4. The preparation method according to claim 3, characterized in that, In the aqueous solution of graphitic carbon nitride nanosheets, the concentration of graphitic carbon nitride nanosheets is (10~15) g / L, preferably 12.5 g / L; Alternatively, the iron source may include one or more of ferric chloride, ferric nitrate, or ferric acetate; Alternatively, the mass ratio of iron in the iron source to graphite-phase carbon nitride nanosheets is (1~5):

100.

5. The preparation method according to claim 3, characterized in that, The heat treatment temperature is 400~500℃, and the heat treatment time is 3.5~5 h.

6. The preparation method according to claim 3, characterized in that, The sacrificial agent is triethanolamine.

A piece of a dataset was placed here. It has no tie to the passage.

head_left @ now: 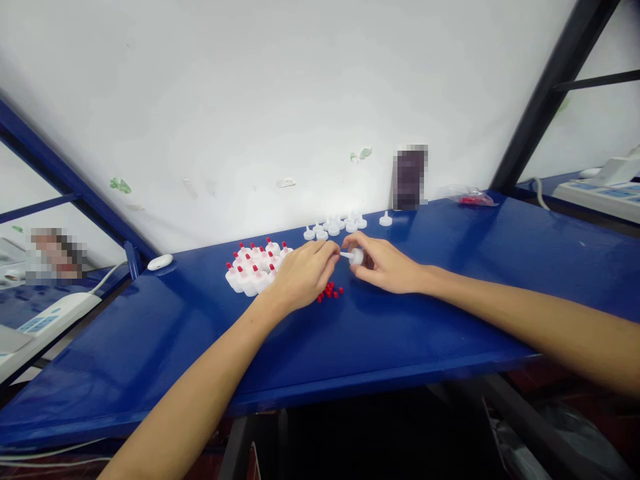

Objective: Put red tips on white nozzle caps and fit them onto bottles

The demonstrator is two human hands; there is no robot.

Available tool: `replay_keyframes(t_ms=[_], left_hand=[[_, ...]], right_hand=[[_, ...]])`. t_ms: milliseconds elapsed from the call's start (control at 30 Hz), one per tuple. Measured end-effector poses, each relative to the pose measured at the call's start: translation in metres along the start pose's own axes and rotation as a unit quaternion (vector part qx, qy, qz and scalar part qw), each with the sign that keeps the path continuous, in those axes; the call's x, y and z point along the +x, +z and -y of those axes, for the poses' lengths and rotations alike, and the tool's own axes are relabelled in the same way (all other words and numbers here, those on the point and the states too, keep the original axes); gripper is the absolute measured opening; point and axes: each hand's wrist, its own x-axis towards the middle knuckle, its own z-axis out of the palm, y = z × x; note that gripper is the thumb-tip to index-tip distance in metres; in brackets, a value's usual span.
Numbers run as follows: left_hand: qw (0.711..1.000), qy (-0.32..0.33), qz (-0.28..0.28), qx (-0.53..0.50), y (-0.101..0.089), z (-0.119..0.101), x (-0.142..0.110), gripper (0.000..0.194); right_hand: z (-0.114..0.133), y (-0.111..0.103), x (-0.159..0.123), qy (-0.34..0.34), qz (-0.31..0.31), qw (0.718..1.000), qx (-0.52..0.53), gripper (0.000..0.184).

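Spread across a glossy blue counter (pixel 200 353): clustered white plastic bottles with red tips (pixel 249 285), scattered small red caps (pixel 330 291), translucent white nozzle lids (pixel 333 229), a white oval case (pixel 160 262) and a clear plastic bag (pixel 481 198) containing red pieces (pixel 470 200).

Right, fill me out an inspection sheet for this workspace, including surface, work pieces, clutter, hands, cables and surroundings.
Surface: glossy blue tabletop.
Work pieces: red-tipped white bottles clustered beside the left hand; loose red caps near it; white nozzle tops along the back, one standing apart.
Clutter: clear bag with red contents, back right; white oval case, back left.
Hands: right hand holds a white nozzle piece; left fingertips at its narrow tip, grip unclear.
Cables: one pale cable by the left power strip; another at far right.
Surroundings: marked white wall behind; blurred dark rectangle against it.
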Motion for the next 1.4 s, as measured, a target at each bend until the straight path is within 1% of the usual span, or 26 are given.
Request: replay_keyframes(t_ms=[133, 267, 367, 467, 567, 700, 767, 800, 867, 933, 1000, 1133, 1300, 1400], left_hand=[[0.996, -0.032, -0.034, -0.079, 0.001, -0.002, 0.0, 0.02], [0.99, -0.051, -0.053, -0.118, 0.002, -0.003, 0.001, 0.02], [0.984, -0.063, -0.07, -0.15, 0.003, -0.003, 0.002, 0.019], [0.976, -0.066, -0.089, -0.19, 0.004, -0.004, 0.001, 0.019], [0.974, -0.061, -0.088, -0.2, 0.006, -0.006, 0.001, 0.018], [0.97, -0.058, -0.096, -0.216, 0.007, -0.008, 0.0, 0.017], [0.957, -0.071, -0.103, -0.262, 0.008, -0.008, 0.001, 0.017], [0.944, -0.082, -0.104, -0.301, 0.008, -0.008, 0.001, 0.018], [0.91, -0.1, -0.096, -0.392, 0.009, -0.008, 0.002, 0.02], [0.876, -0.103, -0.084, -0.464, 0.011, -0.007, 0.004, 0.023], [0.856, -0.097, -0.084, -0.5, 0.012, -0.007, 0.004, 0.023], [0.839, -0.097, -0.102, -0.526, 0.014, -0.007, 0.004, 0.022], [0.831, -0.101, -0.099, -0.537, 0.013, -0.007, 0.005, 0.022], [0.824, -0.101, -0.097, -0.549, 0.011, -0.008, 0.006, 0.022]], right_hand=[[0.005, -0.002, -0.001, -0.014, -0.019, 0.999, 0.048, 0.032], [0.008, -0.002, -0.002, -0.029, -0.023, 0.999, 0.038, 0.031], [0.009, -0.002, -0.002, -0.027, -0.027, 0.999, 0.032, 0.03], [0.01, -0.003, -0.002, -0.018, -0.022, 0.999, 0.027, 0.03], [0.01, -0.003, -0.002, -0.015, -0.025, 0.999, 0.031, 0.032], [0.011, -0.003, -0.003, -0.015, -0.034, 0.997, 0.074, 0.034], [0.012, -0.002, -0.004, -0.013, -0.041, 0.994, 0.103, 0.034], [0.013, -0.001, -0.004, -0.015, -0.048, 0.992, 0.114, 0.033], [0.014, 0.0, -0.004, -0.021, -0.066, 0.99, 0.123, 0.032], [0.017, 0.0, -0.004, -0.025, -0.088, 0.988, 0.124, 0.031], [0.019, 0.0, -0.004, -0.021, -0.101, 0.987, 0.124, 0.031], [0.021, 0.0, -0.004, -0.019, -0.094, 0.989, 0.113, 0.031], [0.017, 0.0, -0.004, -0.01, -0.072, 0.991, 0.113, 0.042], [0.015, 0.001, -0.004, -0.016, -0.061, 0.993, 0.098, 0.046]])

7. The preparation method according to claim 3, characterized in that, The platinum source includes one or more of platinum acetylacetonate, chloroplatinic acid, potassium chloroplatinate, potassium chloroplatinate, platinum nitrate, or ammonium chloroplatinate, preferably chloroplatinic acid; Alternatively, the mass ratio of platinum element in the platinum source to graphitic carbon nitride nanosheets is 1:

100.

8. The application of the graphite-phase carbon nitride supported platinum-iron bimetallic single-atom composite material according to claim 1 or 2, or the graphite-phase carbon nitride supported platinum-iron bimetallic single-atom composite material prepared by any one of claims 3 to 7, as a photocatalyst.

9. The application as described in claim 8, characterized in that, The applications include: catalytic water splitting for hydrogen production under visible light.

10. A method for photocatalytic water splitting to produce hydrogen, characterized in that, Includes the following steps: A suspension is obtained by mixing the photocatalyst, the sacrificial agent, and water. A light source is applied to the mixture to perform photocatalytic hydrolysis and produce hydrogen gas; The photocatalyst is the graphite-phase carbon nitride supported platinum-iron bimetallic single-atom composite material according to claim 1 or 2, or the graphite-phase carbon nitride supported platinum-iron bimetallic single-atom composite material prepared by the preparation method according to any one of claims 3 to 7.